[What is required]
Only the lines below, from the one with "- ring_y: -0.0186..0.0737" through the one with "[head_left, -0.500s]", are to be written out, exactly.

[The input]
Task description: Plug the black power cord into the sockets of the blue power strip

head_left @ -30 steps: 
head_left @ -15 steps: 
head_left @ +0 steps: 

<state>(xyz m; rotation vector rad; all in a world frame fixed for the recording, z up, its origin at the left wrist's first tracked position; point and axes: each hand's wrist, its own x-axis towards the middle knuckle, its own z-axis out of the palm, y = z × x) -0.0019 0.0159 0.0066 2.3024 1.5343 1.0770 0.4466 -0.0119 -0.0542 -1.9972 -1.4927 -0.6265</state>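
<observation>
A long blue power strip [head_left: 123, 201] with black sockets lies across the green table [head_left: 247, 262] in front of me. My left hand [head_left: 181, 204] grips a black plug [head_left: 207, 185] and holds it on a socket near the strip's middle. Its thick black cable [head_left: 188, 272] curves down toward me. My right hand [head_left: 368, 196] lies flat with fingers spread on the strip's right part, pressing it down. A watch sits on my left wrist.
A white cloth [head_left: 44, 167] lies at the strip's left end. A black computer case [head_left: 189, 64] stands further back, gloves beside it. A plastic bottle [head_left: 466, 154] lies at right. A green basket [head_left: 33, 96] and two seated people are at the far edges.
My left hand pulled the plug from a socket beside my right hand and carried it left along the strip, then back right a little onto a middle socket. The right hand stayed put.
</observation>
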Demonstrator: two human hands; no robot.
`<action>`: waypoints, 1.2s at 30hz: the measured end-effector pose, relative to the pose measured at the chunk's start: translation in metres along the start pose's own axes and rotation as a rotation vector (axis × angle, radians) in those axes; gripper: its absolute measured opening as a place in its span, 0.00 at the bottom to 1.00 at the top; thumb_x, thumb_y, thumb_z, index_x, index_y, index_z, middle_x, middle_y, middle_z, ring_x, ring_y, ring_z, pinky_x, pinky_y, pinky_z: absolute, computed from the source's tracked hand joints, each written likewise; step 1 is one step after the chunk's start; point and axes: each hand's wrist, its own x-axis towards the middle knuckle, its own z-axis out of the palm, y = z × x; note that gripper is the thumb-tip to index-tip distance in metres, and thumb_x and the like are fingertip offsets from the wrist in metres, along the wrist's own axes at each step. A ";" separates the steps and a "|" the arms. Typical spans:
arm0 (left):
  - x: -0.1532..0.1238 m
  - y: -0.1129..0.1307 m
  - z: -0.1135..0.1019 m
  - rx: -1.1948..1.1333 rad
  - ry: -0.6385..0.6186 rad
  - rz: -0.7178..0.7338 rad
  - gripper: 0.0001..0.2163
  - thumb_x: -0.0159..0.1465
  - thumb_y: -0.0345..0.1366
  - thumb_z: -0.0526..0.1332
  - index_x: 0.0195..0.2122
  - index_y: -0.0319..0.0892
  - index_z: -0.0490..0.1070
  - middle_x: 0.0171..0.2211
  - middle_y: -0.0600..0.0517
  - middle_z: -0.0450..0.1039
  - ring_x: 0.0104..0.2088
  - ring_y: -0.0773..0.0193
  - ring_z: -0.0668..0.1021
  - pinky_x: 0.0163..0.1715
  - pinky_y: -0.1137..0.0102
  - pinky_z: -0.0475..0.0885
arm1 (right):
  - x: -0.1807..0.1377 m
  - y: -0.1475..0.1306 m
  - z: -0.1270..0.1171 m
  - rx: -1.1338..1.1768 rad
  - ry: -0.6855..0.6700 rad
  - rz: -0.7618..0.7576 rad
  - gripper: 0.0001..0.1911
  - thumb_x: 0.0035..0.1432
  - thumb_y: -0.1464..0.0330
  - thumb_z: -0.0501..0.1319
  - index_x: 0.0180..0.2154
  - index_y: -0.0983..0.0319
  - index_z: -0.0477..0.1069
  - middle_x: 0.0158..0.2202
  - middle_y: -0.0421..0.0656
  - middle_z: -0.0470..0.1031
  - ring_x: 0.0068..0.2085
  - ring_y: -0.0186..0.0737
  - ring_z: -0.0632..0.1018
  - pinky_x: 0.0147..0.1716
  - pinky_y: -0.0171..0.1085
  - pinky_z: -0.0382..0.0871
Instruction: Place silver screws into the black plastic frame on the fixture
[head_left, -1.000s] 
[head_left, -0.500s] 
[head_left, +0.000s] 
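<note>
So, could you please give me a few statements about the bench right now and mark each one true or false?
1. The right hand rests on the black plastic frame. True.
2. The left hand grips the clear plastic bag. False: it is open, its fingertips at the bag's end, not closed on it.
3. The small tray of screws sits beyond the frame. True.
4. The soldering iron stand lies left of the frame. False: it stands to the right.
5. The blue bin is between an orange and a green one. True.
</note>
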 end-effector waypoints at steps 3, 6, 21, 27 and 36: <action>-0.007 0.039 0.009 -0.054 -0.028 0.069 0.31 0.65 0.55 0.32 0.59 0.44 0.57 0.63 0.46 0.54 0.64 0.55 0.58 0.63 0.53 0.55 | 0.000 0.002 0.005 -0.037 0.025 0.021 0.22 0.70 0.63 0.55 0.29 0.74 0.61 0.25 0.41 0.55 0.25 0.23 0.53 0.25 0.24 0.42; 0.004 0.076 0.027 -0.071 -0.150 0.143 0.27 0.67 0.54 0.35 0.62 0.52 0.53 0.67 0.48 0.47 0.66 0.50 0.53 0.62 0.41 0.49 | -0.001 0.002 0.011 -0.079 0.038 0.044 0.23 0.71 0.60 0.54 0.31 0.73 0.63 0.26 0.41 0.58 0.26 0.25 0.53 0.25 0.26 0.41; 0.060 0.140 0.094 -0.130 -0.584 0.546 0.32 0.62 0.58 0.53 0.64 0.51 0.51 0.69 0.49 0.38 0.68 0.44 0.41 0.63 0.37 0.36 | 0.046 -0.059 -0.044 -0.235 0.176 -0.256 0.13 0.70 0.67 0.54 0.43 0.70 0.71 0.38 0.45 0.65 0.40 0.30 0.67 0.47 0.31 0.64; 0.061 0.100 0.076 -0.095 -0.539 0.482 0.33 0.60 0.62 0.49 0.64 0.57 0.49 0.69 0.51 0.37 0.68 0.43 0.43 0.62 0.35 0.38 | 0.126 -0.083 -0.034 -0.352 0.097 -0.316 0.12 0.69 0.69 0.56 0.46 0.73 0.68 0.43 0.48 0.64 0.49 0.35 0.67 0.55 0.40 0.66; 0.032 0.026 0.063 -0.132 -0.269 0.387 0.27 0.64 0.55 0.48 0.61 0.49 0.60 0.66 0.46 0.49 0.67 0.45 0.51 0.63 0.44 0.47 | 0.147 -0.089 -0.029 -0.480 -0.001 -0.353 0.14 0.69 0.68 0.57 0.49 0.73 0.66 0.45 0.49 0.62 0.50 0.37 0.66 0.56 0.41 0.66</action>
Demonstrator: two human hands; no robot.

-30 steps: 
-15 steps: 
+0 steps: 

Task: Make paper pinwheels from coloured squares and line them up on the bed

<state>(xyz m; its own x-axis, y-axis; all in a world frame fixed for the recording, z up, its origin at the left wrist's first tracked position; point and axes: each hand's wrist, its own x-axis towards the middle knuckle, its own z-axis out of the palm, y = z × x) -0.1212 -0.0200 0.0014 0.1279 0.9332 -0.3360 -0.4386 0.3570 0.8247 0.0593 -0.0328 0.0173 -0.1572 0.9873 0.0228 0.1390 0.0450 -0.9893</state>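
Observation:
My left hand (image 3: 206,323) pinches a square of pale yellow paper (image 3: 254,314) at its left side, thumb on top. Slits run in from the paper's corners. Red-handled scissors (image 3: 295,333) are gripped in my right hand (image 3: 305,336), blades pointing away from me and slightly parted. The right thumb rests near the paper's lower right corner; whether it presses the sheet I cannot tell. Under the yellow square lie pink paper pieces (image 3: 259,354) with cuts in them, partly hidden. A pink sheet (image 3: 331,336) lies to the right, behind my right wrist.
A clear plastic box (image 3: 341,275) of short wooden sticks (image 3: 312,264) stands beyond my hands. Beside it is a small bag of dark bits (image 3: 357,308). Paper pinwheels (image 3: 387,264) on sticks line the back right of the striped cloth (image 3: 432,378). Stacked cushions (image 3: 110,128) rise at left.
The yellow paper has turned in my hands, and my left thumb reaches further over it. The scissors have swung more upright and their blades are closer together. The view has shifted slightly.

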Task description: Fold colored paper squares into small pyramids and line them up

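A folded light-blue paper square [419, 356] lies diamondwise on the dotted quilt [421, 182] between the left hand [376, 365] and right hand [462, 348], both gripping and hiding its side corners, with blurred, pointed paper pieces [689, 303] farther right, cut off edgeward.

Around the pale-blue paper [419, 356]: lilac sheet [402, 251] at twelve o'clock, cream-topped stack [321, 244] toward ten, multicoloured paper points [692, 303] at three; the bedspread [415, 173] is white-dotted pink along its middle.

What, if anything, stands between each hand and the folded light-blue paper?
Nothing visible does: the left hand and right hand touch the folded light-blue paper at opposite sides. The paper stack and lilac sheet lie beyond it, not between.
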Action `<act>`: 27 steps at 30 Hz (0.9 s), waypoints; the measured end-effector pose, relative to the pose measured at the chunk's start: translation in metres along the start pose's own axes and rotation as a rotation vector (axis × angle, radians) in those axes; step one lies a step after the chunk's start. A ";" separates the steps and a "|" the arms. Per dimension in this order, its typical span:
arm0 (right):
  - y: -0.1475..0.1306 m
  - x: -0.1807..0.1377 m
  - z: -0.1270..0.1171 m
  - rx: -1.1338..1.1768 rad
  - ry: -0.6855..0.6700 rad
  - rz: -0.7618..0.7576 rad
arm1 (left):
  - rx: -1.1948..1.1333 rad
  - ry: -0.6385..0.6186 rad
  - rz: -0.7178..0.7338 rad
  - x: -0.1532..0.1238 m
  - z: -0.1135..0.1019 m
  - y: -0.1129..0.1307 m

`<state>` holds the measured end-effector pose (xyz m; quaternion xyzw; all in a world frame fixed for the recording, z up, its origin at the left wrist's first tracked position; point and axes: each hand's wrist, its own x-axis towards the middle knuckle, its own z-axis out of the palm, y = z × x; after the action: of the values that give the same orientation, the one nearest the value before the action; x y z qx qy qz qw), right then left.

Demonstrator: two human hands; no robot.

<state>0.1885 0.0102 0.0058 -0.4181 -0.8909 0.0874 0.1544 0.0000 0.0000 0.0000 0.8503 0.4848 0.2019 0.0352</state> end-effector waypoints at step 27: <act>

[Solution to the problem]
  - ring_y: -0.0186..0.0737
  - ring_z: -0.0632..0.1018
  - pinky_x: 0.0147..0.1716
  - pinky_y: -0.0171..0.1085
  - pinky_z: -0.0382..0.0871
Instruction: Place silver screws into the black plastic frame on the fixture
[head_left, -1.000s] 
[head_left, -0.500s] 

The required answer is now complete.